First yeast harvest using 8oz SunnyD containers. The didn't reseal well, so I bagged and heat sealed 'em.

A Closeup of the first batch showing the yeast settled. It's difficult to make out since the bags fog instantly when removed.

Eight 32ml (20x150mm) vials of yeast. This is from the same primary that yielded the SunnyD bottles. I split the original yield from the yeast washing and put 32oz in the SunnyD bottles, and 32oz in the fridge to floccate and be xferred when the vials arrived (today). Today, I siphoned off all the liquid and re-placed it with a 33% distilled water/glygerin mixture.
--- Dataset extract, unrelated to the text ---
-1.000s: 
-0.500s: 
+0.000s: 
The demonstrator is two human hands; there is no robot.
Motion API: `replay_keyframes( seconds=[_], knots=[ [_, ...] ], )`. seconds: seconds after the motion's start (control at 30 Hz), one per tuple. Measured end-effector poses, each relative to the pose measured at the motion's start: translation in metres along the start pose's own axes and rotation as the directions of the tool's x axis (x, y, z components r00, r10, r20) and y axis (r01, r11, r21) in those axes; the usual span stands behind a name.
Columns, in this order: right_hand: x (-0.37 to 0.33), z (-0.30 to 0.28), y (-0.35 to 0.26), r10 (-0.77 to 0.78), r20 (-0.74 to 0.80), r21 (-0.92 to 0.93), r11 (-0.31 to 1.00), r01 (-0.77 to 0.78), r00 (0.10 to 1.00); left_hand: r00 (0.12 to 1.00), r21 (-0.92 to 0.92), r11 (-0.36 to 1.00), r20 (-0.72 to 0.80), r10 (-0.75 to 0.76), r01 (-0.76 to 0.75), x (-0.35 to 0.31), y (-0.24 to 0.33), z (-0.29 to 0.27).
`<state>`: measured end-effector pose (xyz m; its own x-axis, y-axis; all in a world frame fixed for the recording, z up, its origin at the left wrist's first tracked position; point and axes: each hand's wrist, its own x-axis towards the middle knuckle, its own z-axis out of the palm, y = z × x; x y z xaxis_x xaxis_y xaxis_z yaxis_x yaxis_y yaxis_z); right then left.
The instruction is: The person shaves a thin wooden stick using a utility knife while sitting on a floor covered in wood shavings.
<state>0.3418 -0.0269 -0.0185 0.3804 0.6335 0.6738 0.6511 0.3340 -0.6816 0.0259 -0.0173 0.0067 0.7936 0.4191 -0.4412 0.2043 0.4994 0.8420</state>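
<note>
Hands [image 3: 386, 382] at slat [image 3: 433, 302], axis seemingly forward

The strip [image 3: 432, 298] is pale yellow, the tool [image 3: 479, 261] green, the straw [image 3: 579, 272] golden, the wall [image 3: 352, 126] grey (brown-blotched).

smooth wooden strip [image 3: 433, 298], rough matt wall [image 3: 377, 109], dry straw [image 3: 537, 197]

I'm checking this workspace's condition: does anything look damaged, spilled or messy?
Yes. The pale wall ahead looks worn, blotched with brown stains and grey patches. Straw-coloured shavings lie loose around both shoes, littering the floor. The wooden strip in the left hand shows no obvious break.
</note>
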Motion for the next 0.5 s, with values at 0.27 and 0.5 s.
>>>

That's what you see in the vials.

The yeast vials loaded into my "anti-defrost" bag to protect them from the defrost cycles.

Same bag, without the ice pack.

Same bag again, from the outside. I think we paid only $4.99 for the bag before it served as a lunch carrier for a few years. If you don't have one laying aroung, you can find these for next to nothing at the dollar store. Also, I had the blue ice laying around, but I can't see any reason why you couldn't just use a ziplock bag of ice instead of the blue ice.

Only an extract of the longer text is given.